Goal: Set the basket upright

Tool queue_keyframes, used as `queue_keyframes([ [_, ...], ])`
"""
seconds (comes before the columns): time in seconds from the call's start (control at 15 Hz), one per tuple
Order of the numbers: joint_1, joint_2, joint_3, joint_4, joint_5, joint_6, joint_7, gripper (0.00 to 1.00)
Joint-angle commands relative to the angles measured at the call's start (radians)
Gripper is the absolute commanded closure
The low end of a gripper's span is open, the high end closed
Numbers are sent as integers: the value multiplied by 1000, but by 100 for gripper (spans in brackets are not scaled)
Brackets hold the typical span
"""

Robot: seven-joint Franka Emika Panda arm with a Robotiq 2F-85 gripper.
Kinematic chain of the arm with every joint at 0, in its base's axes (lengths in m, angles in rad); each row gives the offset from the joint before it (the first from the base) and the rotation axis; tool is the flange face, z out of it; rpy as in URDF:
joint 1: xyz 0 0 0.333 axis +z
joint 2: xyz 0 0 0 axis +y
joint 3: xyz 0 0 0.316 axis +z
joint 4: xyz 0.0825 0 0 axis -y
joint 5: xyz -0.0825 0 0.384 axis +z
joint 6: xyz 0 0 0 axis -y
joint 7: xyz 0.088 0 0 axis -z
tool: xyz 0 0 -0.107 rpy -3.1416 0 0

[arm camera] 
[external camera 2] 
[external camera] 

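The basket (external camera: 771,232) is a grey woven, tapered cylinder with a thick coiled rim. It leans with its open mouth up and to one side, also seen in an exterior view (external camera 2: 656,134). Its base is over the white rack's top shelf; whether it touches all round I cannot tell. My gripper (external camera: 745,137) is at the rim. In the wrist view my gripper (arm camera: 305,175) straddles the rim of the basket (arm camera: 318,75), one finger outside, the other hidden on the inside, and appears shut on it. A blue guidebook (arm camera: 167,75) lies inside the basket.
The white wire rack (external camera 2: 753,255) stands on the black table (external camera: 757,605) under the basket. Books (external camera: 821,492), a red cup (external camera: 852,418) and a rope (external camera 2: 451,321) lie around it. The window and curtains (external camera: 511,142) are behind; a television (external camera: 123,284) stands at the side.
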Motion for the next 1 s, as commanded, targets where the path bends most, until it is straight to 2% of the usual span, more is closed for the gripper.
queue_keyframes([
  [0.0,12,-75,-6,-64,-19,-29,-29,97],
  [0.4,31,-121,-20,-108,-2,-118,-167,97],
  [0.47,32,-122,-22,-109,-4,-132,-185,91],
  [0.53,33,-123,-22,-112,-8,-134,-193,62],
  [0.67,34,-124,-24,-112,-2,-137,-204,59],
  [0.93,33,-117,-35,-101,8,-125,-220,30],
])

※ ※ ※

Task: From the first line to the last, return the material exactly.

Response for this exercise:
Goal: Set the basket upright

Tool queue_keyframes, used as `queue_keyframes([ [_, ...], ])`
"""
seconds (comes before the columns): time in seconds from the call's start (control at 15 Hz), one per tuple
Order of the numbers: joint_1, joint_2, joint_3, joint_4, joint_5, joint_6, joint_7, gripper (0.00 to 1.00)
Joint-angle commands relative to the angles measured at the call's start (radians)
Gripper is the absolute commanded closure
The low end of a gripper's span is open, the high end closed
Numbers are sent as integers: the value multiplied by 1000, but by 100 for gripper (spans in brackets are not scaled)
Brackets hold the typical span
"""

Robot: seven-joint Franka Emika Panda arm with a Robotiq 2F-85 gripper.
Kinematic chain of the arm with every joint at 0, in its base's axes (lengths in m, angles in rad); each row gives the offset from the joint before it (the first from the base) and the rotation axis; tool is the flange face, z out of it; rpy as in URDF:
joint 1: xyz 0 0 0.333 axis +z
joint 2: xyz 0 0 0 axis +y
joint 3: xyz 0 0 0.316 axis +z
joint 4: xyz 0.0825 0 0 axis -y
joint 5: xyz -0.0825 0 0.384 axis +z
joint 6: xyz 0 0 0 axis -y
joint 7: xyz 0.088 0 0 axis -z
tool: xyz 0 0 -0.107 rpy -3.1416 0 0

[arm camera] 
[external camera 2] 
[external camera] 

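The basket (external camera: 771,232) is a grey woven, tapered cylinder with a thick coiled rim. It leans with its open mouth up and to one side, also seen in an exterior view (external camera 2: 656,134). Its base is over the white rack's top shelf; whether it touches all round I cannot tell. My gripper (external camera: 745,137) is at the rim. In the wrist view my gripper (arm camera: 305,175) straddles the rim of the basket (arm camera: 318,75), one finger outside, the other hidden on the inside, and appears shut on it. A blue guidebook (arm camera: 167,75) lies inside the basket.
The white wire rack (external camera 2: 753,255) stands on the black table (external camera: 757,605) under the basket. Books (external camera: 821,492), a red cup (external camera: 852,418) and a rope (external camera 2: 451,321) lie around it. The window and curtains (external camera: 511,142) are behind; a television (external camera: 123,284) stands at the side.
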Motion for the next 1 s, as commanded, targets where the path bends most, until it is straight to 2% of the usual span, more is closed for the gripper.
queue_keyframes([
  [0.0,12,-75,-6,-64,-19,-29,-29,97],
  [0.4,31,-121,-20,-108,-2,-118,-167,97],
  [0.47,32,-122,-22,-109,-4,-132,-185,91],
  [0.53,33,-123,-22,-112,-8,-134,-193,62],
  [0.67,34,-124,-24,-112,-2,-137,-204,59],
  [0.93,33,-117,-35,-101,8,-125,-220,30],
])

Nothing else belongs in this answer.